■ **Activity**:
Repeat the listing exactly. Pictures stay out of your copy.

━━ Collected material

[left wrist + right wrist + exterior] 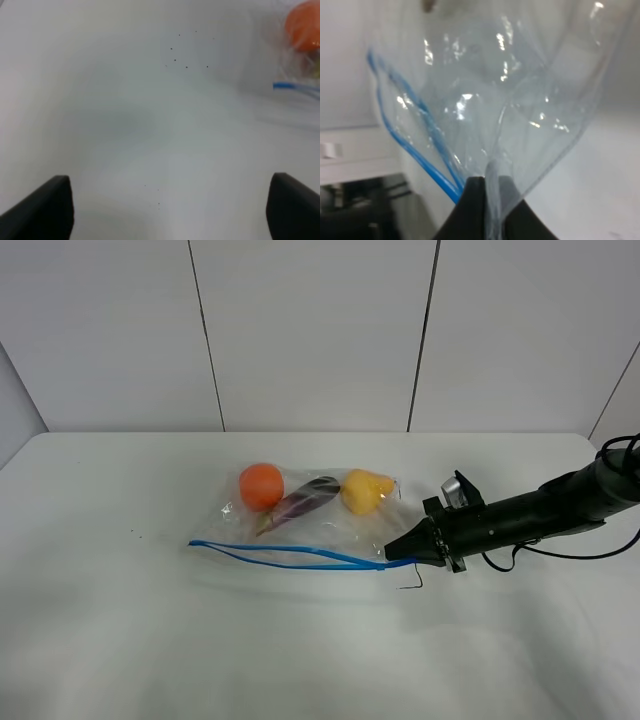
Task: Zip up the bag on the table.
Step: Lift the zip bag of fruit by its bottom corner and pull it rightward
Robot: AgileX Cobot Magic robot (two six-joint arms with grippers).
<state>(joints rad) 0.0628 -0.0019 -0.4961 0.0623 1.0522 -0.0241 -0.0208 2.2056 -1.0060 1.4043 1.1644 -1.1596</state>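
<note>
The clear plastic bag lies on the white table, with an orange, a purple eggplant and a yellow pear inside. Its blue zipper strip runs along the near edge, and its two lines stand apart in the middle. My right gripper is shut on the bag's right corner by the zipper end, as the right wrist view shows close up. My left gripper is open and empty above bare table, left of the bag. It does not show in the exterior view.
A small dark wire-like mark lies on the table just in front of the right gripper. Grey wall panels stand behind the table's far edge. A few black specks dot the table near the bag's left end.
</note>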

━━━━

■ **The completed task**:
[left wrist + right wrist + exterior] 
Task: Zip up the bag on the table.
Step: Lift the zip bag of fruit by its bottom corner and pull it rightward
Robot: AgileX Cobot Magic robot (two six-joint arms with grippers).
<state>(joints rad) 0.0628 -0.0019 -0.4961 0.0623 1.0522 -0.0241 -0.0208 2.2056 -1.0060 1.4043 1.1644 -1.1596</state>
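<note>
The clear plastic bag lies on the white table, with an orange, a purple eggplant and a yellow pear inside. Its blue zipper strip runs along the near edge, and its two lines stand apart in the middle. My right gripper is shut on the bag's right corner by the zipper end, as the right wrist view shows close up. My left gripper is open and empty above bare table, left of the bag. It does not show in the exterior view.
A small dark wire-like mark lies on the table just in front of the right gripper. Grey wall panels stand behind the table's far edge. A few black specks dot the table near the bag's left end.
</note>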

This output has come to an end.